- Written by: Algernon Blackwood
- Original language: English

Premiere
- Date premiered: 1918
- Place premiered: England

= Karma (play) =

Karma by Algernon Blackwood

Karma is a play that was written by Algernon Blackwood with Violet Pearn and was published in 1918.

The play is arranged in five sections: a prologue, epilogue, and three acts. It is at once a romance, an expression of Blackwoods spirituality, and a work of wartime homefront propaganda. It contains many connections to Blackwood's corpus of writing.

==Plot==

The plot concerns the romantic relationship between the central couple, one that has extended across multiple lifetimes. The prologue and epilogue are set in the present day—in London during the final year of the first world war. The chapters are set in Ancient Egypt, Ancient Greece, and Renaissance Italy, respectively.

In ancient Egypt, a young man bound for priesthood, Menophis, experiences a conflict between the duty of his calling to the god Aton and his love for the dancing girl, Nefertiti. At the Tear of Isis, the flooding of the Nile, the two make a lifetime commitment to each other, one that is to extend to all future lives. A shooting star divinely affirms their compact, the comet falling as Isis’s Tear falls, the oath is made, and the Nile floods. The pair are first reincarnated in late antiquity as the Athenian general Phocion and his wife Lydia in Athens, Greece where again Phocion’s love and duty conflict. They next appear as Paulo Salviati and his wife Lucia during the Renaissance in Venice Italy and experience similar conflict.

The pair are reincarnated yet a third time and we encounter them during the final year of the first world war as Phillip Lattin and his wife Mrs. Lattin. He is a British agent whose duty is to return to Egypt, a prospect that is intolerable to her, this state manifesting itself as illness. Though past life regression Dr. Ogilvie, who specializes in maladies of the soul, brings her to understand that the problem is rooted in the legacy of their past lives. Resolution is reached. The cycle is broken and duty fulfilled as they resume their plans to travel to Egypt. The Lattins appear in the Prologue and Epilogue while their prior lives are presented in Acts 1, 2, and 3.

==Characters==
- Prologue / Epilogue
  - Phillip Lattin
  - Mrs. Lattin
  - The Doctor (Dr. Ogilvie)
  - Nurse
- Act 1
  - Menophis
  - Nefertiti
  - Sethos
  - Rames (High Priest of Aton)
- Act 2
  - Phocion
  - Lydia
  - Lysander (Phocion’s brother)
  - Alexander the Great
  - Athenians
- Act 3
  - Paulo Salviati
  - Lucia
  - Prince Damiano di Medici

==Reception==
The book's release was widely noted and the book widely reviewed. Contemporary critical reviews were mixed.

The script was produced in hardcover, purchased at retail by readers, as well as used for performance. The announcement of a 1925 partial student production in Australia makes clear that the work was internationally known at that time.

==Relationship with other works==

- John Silence: The character of The Doctor though called by another name in the text, is clearly Algernon Blackwood’s best known character, the “psychical doctor“ whose “cases are those involving the rescue of patients’ souls“ and indeed “is Algernon Blackwood himself“. Thus, this story is connected to the other John Silence stories: Ancient Sorceries, A Psychical Invasion, Secret Worship, The Camp of the Dog, The Nemesis of Fire, and A Victim of Higher Space.

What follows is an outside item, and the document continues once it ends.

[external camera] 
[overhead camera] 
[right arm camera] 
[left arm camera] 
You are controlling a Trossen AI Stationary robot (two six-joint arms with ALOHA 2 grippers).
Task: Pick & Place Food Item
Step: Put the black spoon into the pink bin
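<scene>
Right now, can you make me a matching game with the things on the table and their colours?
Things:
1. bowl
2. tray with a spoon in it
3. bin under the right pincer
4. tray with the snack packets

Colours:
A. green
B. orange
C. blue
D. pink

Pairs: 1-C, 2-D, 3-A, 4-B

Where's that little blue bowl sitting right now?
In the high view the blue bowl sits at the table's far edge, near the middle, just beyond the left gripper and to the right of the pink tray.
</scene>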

- Isis: As the epitome of the mourning widow, the goddess’s tears equates with the flooding of the Nile, thus she is invoked by Menophis and Nefertiti as they exchange vows at the Tear of Isis, committing to share their present and future lives. The goddess is seen to bless their vow with a meteor that passes overhead. Isis’s own marriage to Osiris transcended life as their son Horus was conceived after his father’s death; a transcendence that she has now extended to this non-divine couple. Isis’s role as widow would have been trenchant for a war-time audience on the home-front and Egyptian themes including Isis were elements important to Theosophy, Rosicrucianism, and the Hermetic Order of the Golden Dawn: all movements that played a role in Blackwood’s spiritual thinking. Isis directly links this story to his earlier short story, The Wings of Horus. In addition to her role as widow and mother, Isis is also seen as a psychopomp, a guide for the dead to the afterlife. When Blackwood wrote his own psychopomp character in the 1907 story The Dance of Death, he invokes this role for Isis, using the cognate “Issidy” thus linking that story to this one.